This can be done through activities such as active participation in economic activities, volunteer duties, and also engaging in other public duties. A person normally acquires citizenship if he or she satisfies the legal principles in a certain state or country. A citizen is expected to adhere to the laws that are practiced in his or her country and he should also defend his country against its enemies.
Citizenship generally defines how citizens should relate with their government. The concept of citizenship is treated differently in various nations. “In some countries, citizenship can mean a citizen has the right to vote, the right to hold government offices, and the right to receive certain protection from the community, as well as obligation” (Schama, 1990).

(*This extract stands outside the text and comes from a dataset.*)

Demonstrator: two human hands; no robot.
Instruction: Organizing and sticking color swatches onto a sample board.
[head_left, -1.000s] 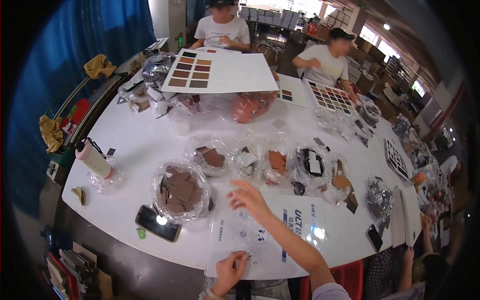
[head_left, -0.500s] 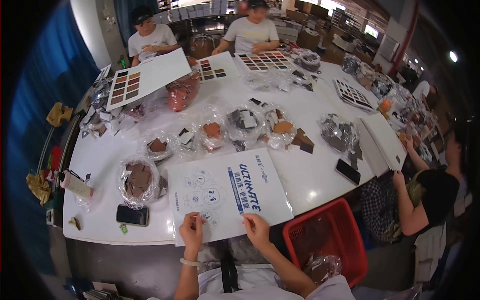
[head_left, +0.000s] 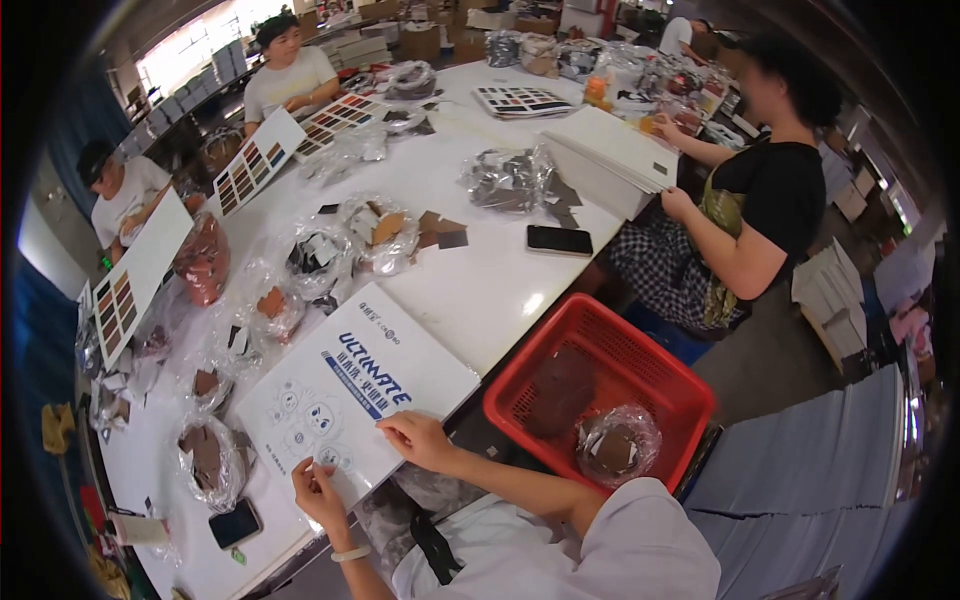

For instance, “Australia citizens are allowed to participate in voting, they can contest for public office, and they can also join the military if they are willing” (Akramov, 2009). The fact that a person is residing in a given country does not make him to be considered a citizen of that country. An individual that has migrated to another country is always considered to be an alien.
The rights and obligations of aliens are normally defined by the laws of the country where they live. For example, if an individual moves to U.S.A, he will be expected to behave like other normal U.S citizens. In this case, he will have to pay taxes, also adhere to the laws. Legal aliens may be protected by the law, and they can also acquire property and carry out business activities. However, aliens are not allowed to participate in political processes such as voting.
Citizenry refers to all categories of citizens. “In modern times, citizenship is divided between right of blood and right of soil nations” (Romero, 2005). Right of blood in this case means that a person is given citizenship on the basis of nation state concept and this is common in Europe.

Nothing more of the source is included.